▶ [DIRECTIONS FOR THIS TASK]
Output only the lines below that start at the line containing "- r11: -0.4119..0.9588" and end at the line containing "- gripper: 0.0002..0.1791", with both ends kept.

Stored entries
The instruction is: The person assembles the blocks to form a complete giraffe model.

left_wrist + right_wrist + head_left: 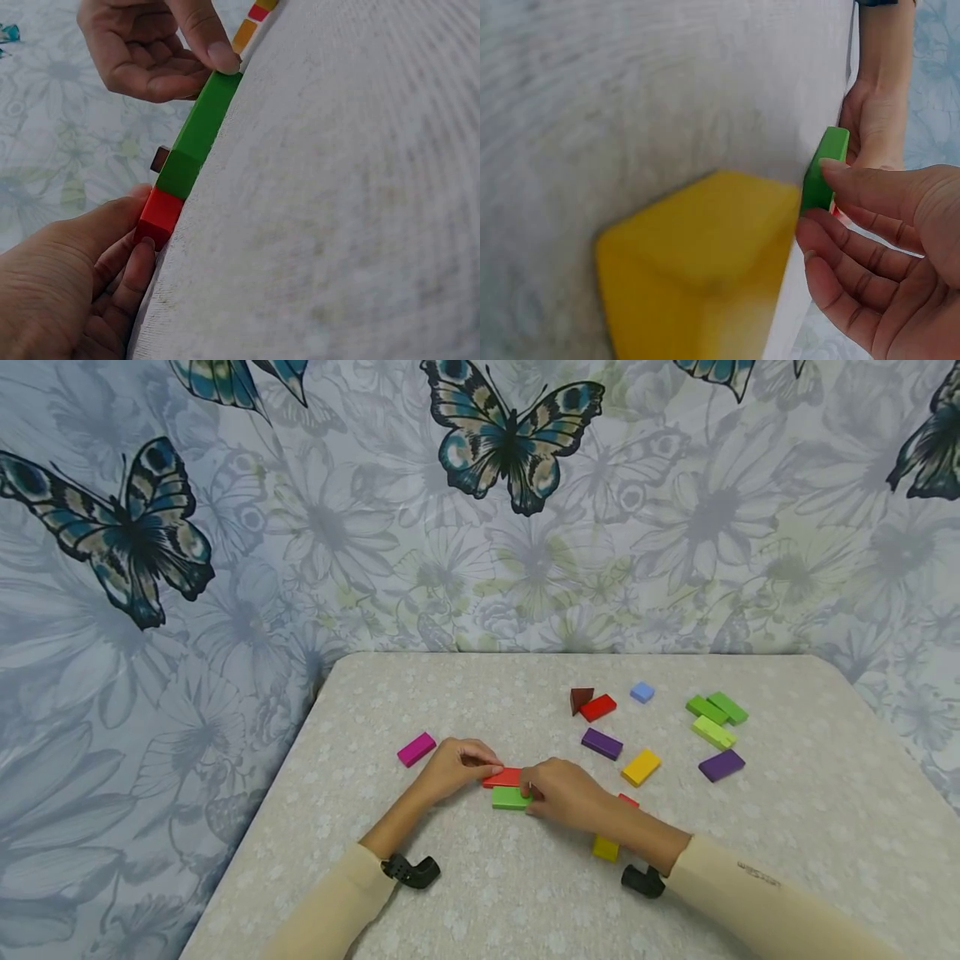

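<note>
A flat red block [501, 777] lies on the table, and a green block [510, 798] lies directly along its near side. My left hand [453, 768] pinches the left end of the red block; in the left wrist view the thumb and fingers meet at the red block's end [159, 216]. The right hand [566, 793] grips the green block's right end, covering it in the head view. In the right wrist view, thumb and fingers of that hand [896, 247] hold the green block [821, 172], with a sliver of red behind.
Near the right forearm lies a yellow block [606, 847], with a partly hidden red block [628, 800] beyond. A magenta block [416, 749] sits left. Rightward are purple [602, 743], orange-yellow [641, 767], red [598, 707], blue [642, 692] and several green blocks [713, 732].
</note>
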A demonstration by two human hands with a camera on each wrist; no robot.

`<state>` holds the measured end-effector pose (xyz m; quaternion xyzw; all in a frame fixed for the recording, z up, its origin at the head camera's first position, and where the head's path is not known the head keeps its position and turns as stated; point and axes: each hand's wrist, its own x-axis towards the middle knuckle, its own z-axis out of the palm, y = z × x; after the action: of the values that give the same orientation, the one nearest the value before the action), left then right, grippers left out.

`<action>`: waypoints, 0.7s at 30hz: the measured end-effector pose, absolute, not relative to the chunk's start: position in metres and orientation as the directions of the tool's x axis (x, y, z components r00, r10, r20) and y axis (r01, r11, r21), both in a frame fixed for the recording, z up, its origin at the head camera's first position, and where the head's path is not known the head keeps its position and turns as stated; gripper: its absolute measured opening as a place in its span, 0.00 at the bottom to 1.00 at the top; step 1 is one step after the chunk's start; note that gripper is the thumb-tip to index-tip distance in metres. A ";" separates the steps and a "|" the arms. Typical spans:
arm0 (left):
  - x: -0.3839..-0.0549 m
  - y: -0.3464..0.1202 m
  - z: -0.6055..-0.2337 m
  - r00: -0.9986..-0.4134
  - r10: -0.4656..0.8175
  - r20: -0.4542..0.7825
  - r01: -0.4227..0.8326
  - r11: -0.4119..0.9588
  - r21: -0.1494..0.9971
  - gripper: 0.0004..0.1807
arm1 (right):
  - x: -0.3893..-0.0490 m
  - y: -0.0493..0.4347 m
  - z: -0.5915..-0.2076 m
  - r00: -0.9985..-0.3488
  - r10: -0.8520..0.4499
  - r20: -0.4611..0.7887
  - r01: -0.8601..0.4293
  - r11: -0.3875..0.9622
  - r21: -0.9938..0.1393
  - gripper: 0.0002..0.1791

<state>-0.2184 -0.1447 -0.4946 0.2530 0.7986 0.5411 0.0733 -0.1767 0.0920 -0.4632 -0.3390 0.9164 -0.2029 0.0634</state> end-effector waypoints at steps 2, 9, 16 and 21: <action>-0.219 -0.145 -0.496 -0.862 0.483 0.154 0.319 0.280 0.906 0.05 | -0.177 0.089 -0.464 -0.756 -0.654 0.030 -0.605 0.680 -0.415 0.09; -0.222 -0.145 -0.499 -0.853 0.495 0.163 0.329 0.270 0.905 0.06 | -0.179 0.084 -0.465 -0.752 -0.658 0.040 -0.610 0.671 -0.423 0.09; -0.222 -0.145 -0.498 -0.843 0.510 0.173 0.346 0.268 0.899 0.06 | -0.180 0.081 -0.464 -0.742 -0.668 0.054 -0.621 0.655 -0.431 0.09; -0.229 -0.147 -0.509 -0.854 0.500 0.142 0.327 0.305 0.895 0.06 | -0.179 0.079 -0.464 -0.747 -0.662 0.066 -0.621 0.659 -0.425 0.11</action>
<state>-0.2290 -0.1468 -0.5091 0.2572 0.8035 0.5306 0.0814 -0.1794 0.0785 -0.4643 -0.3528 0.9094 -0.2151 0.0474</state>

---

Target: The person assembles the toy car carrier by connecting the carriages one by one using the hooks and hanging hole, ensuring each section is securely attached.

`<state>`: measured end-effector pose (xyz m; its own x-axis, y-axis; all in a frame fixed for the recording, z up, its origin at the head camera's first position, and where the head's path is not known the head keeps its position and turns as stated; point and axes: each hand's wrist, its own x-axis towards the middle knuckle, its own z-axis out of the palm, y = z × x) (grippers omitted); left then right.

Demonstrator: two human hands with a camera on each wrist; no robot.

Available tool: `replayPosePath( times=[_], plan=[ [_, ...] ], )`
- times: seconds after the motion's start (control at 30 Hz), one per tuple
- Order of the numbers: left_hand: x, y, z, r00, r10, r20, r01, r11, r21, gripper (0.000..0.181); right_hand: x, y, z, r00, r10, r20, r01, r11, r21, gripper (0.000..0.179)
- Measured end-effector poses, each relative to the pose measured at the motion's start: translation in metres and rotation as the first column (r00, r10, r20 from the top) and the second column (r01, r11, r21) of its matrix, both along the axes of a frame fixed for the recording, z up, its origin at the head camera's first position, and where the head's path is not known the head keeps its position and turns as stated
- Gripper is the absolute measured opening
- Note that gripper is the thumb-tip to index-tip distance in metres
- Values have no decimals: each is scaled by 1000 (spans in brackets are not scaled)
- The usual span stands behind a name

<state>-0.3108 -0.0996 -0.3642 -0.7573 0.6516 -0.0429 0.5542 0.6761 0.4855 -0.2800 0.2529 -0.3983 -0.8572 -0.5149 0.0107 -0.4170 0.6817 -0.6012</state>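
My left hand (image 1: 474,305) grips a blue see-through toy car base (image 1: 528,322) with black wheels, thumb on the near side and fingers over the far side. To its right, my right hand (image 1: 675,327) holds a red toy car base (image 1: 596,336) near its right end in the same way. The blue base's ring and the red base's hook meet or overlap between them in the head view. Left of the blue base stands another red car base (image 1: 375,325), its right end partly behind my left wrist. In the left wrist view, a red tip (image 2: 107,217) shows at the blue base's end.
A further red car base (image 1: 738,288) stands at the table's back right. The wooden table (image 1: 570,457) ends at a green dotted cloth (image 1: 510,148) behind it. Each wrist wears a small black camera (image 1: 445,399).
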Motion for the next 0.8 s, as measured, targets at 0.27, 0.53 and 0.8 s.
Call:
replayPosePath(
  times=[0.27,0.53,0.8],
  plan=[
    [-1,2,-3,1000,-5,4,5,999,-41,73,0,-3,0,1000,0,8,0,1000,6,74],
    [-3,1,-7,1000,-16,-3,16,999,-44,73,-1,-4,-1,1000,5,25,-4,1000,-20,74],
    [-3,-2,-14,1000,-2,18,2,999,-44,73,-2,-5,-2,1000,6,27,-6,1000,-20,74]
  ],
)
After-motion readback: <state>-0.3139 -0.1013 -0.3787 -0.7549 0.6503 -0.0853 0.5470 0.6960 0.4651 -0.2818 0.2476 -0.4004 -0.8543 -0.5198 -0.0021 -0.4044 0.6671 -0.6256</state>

▶ [WORKED SOLUTION]
  - r11: -0.4119..0.9588
  - r21: -0.1494..0.9971
  - gripper: 0.0004..0.1807
arm1 (right):
  - x: -0.3893..-0.0490 m
  - y: -0.0493..0.4347 m
  - z: -0.5915..-0.2076 m
  - r00: -0.9985..-0.3488
  - r10: -0.8520..0.4499
  - r20: -0.4611..0.7887
  - r01: -0.8601..0.4293
  - r11: -0.3875..0.9622
  - r21: -0.9938..0.1393
  - gripper: 0.0002..0.1791

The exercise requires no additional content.